→ **About this exercise**:
Here is a listing. Write it out again without a single difference.

→ **Information shown**:
= = = = = = =
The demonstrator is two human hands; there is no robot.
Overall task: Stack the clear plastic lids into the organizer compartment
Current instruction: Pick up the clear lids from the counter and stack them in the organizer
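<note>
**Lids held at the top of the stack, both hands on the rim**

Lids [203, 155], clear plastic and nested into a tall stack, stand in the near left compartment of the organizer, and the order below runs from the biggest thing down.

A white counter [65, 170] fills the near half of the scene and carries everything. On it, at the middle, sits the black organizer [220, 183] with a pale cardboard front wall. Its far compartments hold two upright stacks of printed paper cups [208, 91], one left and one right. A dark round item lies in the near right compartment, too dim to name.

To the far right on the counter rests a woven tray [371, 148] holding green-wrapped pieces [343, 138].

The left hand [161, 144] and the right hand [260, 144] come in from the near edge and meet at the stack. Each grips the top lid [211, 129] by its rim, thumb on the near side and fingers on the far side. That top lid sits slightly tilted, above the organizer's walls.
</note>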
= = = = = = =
→ **Response to this task**:
The demonstrator is two human hands; there is no robot.
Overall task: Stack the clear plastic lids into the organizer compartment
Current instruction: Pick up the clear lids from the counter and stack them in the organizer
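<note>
**Lids held at the top of the stack, both hands on the rim**

Lids [203, 155], clear plastic and nested into a tall stack, stand in the near left compartment of the organizer, and the order below runs from the biggest thing down.

A white counter [65, 170] fills the near half of the scene and carries everything. On it, at the middle, sits the black organizer [220, 183] with a pale cardboard front wall. Its far compartments hold two upright stacks of printed paper cups [208, 91], one left and one right. A dark round item lies in the near right compartment, too dim to name.

To the far right on the counter rests a woven tray [371, 148] holding green-wrapped pieces [343, 138].

The left hand [161, 144] and the right hand [260, 144] come in from the near edge and meet at the stack. Each grips the top lid [211, 129] by its rim, thumb on the near side and fingers on the far side. That top lid sits slightly tilted, above the organizer's walls.
</note>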

No part of the exercise remains unanswered.